> **TASK OBJECTIVE**:
Every line of the listing that follows must be written out unchanged.

> **DATA EXTRACT**:

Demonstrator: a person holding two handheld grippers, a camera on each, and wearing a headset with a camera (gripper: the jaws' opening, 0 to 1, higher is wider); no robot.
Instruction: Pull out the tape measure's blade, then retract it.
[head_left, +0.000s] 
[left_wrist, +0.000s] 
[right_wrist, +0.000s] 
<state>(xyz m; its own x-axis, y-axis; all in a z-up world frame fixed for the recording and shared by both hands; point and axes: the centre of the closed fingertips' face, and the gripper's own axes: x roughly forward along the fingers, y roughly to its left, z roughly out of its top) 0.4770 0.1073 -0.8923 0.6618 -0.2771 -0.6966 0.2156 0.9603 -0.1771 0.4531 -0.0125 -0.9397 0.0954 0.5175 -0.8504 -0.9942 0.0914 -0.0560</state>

> **TASK SOLUTION**:
Demonstrator: a person holding two handheld grippers, a camera on each, and wearing a headset with a camera (gripper: the jaws' opening, 0 to 1, higher is wider); no robot.
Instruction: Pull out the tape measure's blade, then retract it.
[head_left, +0.000s] 
[left_wrist, +0.000s] 
[right_wrist, +0.000s] 
<state>(xyz m; its own x-axis, y-axis; all in a z-up world frame fixed for the recording and shared by both hands; point and axes: the centre of the closed fingertips' face, and the gripper's own axes: x roughly forward along the fingers, y roughly to its left, z roughly out of its top) 0.4770 0.1073 -0.8923 0.6618 -0.2771 -0.6966 0.2156 0.9603 -0.1771 0.4531 -0.0125 -0.9397 0.0954 0.5175 -0.8504 -0.9942 0.0914 -0.0560</state>

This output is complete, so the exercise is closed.